Tales of Configuration Management

2007-04-26 - Mephysto

So, its been a while since my last devblog. I've been pretty busy this year, as my primary role within QA has changed from Tester to Configuration Manager (Tanis is now primarily responsible for the Testing area, you can read his blog here). The definition of the CM role is "The control and adaptation of the evolution of complex systems. It is the discipline of keeping evolving software products under control, and thus contributes to satisfying quality constraints.". In more understandable terms, I control which changes made by the programmers and content departments are released to Tranquility. Well, not just me, there is a Change Control Board of 4 people: myself, Ulfrr (Head of the QA dept.), Oveur (Production Manager) and CCP's CTO (Chief Technical Officer) prepH. Thus I hardly have final say, although I like to think I do

Obviously this brings up a question of "Why aren't all the fixes put on TQ when they are made?". Well, simply put not all fixes are safe to put onto TQ, and some fixes do not even apply to TQ. One of my bigger problems is when a fix is made for some error, however the fix itself relies on a seperate piece of code thats been written for a new feature being introduced in the next expansion. This is happening alot more often as we get closer to Revelations 2.

Once a fix or feature has been ported to the release branch (actually named STAGING) it goes onto Singularity for testing. All changes that end up on Tranquility appear here first, as Singularity is the closest thing we have to a copy of TQ's setup, even if it is on a much smaller scale. Having a complete copy of TQ's hardware just for testing isn't possible.

Still, Singularity can support over 1000 players although we rarely get that high. This is unfortunate, as we have some issues that just do not appear until there are a very large number of people using the same server, one of the reasons why we have problems with major patches after we have opened the servers to the players. Simply, the problem was not detectable on any of the test servers, and only appeared once 10,000 people or so connected.

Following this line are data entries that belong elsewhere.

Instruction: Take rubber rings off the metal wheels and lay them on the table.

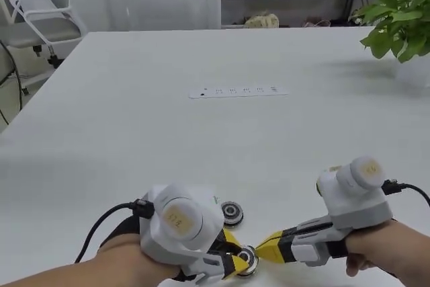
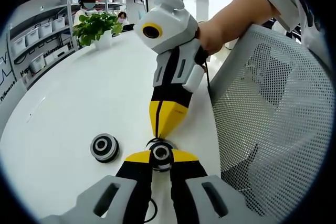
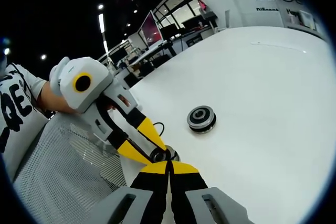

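Note:
A small metal wheel (image 1: pixel 248 255) with a black rubber ring sits near the table's front edge, and my left gripper (image 1: pixel 239 264) is shut on its two sides. In the left gripper view the wheel (image 2: pixel 161 152) lies between my yellow jaws (image 2: pixel 161 158). My right gripper (image 1: pixel 260 249) comes in from the right with its jaws pressed together. Its tip (image 2: pixel 164 136) pinches the ring at the wheel's rim (image 3: pixel 159 155). A second wheel (image 1: pixel 232 212) with its ring on lies flat on the table just behind, apart from both grippers.
A white power strip (image 1: pixel 238 91) lies mid-table. A potted plant (image 1: pixel 396 15) stands at the far right. A grey chair (image 1: pixel 175 10) faces the far edge. A mesh chair back (image 2: pixel 268 103) is close behind the grippers at the near edge.

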A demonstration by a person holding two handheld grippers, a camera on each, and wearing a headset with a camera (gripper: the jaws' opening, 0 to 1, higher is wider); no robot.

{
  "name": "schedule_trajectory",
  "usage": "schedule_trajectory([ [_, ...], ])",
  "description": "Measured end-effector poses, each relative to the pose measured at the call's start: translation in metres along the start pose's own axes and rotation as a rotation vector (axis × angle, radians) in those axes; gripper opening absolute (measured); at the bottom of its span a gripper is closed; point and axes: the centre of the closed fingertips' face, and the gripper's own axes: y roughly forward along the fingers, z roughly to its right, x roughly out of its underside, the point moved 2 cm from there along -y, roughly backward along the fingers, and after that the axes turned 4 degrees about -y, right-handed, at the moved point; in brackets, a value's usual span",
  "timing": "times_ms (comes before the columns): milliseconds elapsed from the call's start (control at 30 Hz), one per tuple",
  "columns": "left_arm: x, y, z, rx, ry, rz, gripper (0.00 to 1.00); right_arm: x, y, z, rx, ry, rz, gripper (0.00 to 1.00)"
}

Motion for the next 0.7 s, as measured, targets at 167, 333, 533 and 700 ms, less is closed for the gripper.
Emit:
schedule_trajectory([
  [167, -0.0002, 0.0000, 0.0001, 0.000, -0.001, -0.001, 0.07, -0.0013, 0.0005, -0.0028, -0.007, -0.006, 0.000, 0.00],
  [333, -0.0002, 0.0002, 0.0000, -0.001, 0.000, -0.003, 0.07, -0.0017, 0.0013, -0.0037, -0.011, -0.012, -0.001, 0.00],
  [533, -0.0003, 0.0002, 0.0000, 0.000, 0.001, -0.003, 0.07, -0.0021, 0.0020, -0.0054, -0.016, -0.017, -0.001, 0.00],
  [700, -0.0003, 0.0002, 0.0001, 0.000, 0.002, -0.003, 0.07, -0.0022, 0.0027, -0.0059, -0.021, -0.019, 0.001, 0.00],
])
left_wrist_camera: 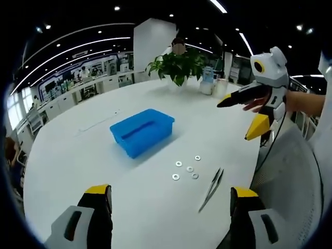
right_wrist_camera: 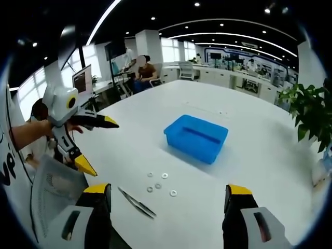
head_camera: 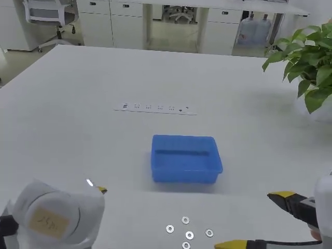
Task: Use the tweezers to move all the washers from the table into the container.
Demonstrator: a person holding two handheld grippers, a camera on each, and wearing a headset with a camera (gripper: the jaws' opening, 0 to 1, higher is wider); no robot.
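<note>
- Left claw [left_wrist_camera: 168, 210]: jaws stand wide apart with nothing between them, held in the air above the table [left_wrist_camera: 78, 161].
- Right claw [right_wrist_camera: 168, 202]: jaws likewise spread wide and empty, held clear of the table surface.
- Washers [left_wrist_camera: 187, 168]: five in a loose cluster on the table, ahead of both claws and apart from each.
- Tweezers [left_wrist_camera: 211, 189]: lying flat on the table just beside the washers, on the near side to the claws. They lie ahead of the left claw's right jaw and the right claw's left jaw, touching neither.
- Container [left_wrist_camera: 141, 129]: blue, open-topped, resting on the table beyond the washers as seen from either claw.
</note>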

Outside of patches, we are regularly applying server side fixes to improve the stability and performance of the cluster. Very rarely will you see any of these happening, as these changes are almost always 'under the hood' and thus only measurable by the reduction in node deaths for example. (The recent outbreaks of mass node deaths are not code related, but hardware).

In addition to the building of patches, I get to beat the programmers and content developers with a stick (or whip, sword, whatever's at hand really) to fix defects for the next patch which I need now this instant so I can build the test server. All in all this takes up a remarkable amount of time each day, even when a patch is not imminent.